» YOUR GOAL
The answer must consist of every line from the data that holds "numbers".

%%

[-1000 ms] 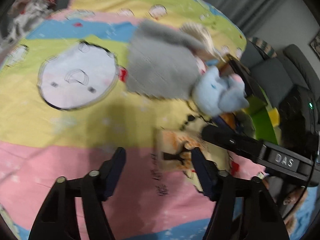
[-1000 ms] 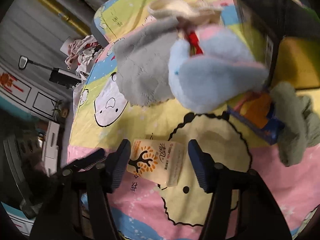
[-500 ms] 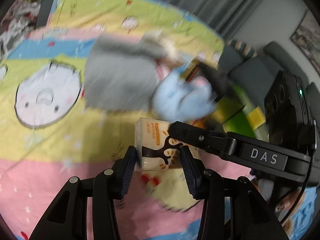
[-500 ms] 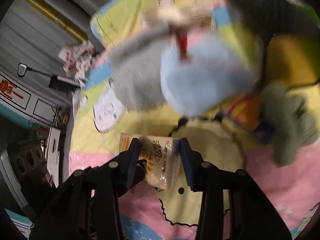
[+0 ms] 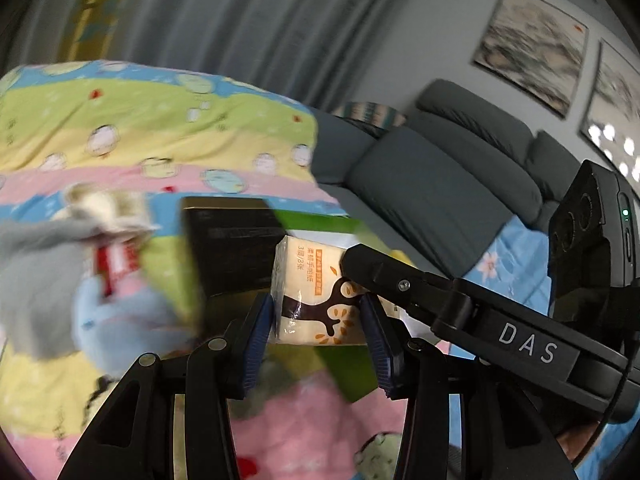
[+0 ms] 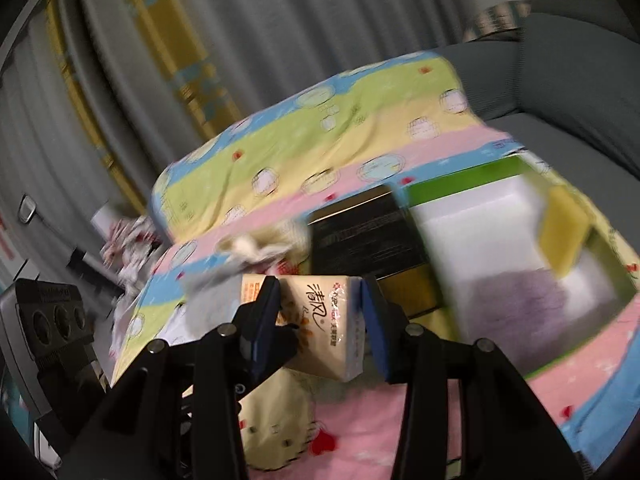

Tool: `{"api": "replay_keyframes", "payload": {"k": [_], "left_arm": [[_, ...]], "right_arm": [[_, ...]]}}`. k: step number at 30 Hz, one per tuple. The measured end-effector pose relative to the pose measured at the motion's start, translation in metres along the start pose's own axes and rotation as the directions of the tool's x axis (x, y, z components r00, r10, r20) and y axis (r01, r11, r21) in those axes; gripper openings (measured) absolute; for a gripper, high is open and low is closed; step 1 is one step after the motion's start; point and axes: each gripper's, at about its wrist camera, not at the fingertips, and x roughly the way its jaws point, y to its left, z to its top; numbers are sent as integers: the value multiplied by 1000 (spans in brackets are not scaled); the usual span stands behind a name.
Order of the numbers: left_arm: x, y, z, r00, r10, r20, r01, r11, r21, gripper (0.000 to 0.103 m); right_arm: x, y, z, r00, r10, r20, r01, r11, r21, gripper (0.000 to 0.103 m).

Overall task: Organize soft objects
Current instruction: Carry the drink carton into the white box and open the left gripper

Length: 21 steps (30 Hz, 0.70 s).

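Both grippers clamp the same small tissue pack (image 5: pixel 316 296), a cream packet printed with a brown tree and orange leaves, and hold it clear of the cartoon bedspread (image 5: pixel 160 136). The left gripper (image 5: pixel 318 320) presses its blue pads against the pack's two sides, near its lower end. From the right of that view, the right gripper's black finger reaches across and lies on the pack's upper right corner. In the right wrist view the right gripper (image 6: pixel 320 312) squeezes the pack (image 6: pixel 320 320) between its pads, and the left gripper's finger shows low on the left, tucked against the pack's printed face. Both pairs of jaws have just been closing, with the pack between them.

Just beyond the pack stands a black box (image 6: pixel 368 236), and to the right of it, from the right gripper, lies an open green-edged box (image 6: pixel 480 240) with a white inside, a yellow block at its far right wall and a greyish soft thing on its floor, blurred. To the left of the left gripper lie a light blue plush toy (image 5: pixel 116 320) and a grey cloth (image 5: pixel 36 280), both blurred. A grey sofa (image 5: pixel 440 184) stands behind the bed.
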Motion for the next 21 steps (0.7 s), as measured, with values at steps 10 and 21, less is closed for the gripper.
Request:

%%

» RESPONSE TO THE TASK
Tool: `{"api": "replay_keyframes", "payload": {"k": [_], "left_arm": [[_, ...]], "right_arm": [[_, ...]]}}`. k: step number at 30 Hz, one per tuple. The measured end-effector pose relative to the pose measured at the motion's start, translation in metres along the start pose's own axes and rotation as the directions of the tool's x axis (x, y, z components r00, r10, r20) and y axis (r01, r11, r21) in those axes; gripper openings (measured) absolute; for a gripper, high is open and low is closed; step 1 is one step after the motion's start; point and axes: each gripper's, at about its wrist camera, not at the fingertips, and x roughly the way its jaws point, y to its left, z to its top; numbers are sent as integers: the value multiplied by 1000 (spans in brackets are not scaled); the usual span stands behind a name.
Order of the numbers: left_arm: x, y, z, r00, r10, r20, r01, r11, r21, gripper (0.000 to 0.103 m); right_arm: x, y, z, r00, r10, r20, r01, r11, r21, gripper (0.000 to 0.103 m).

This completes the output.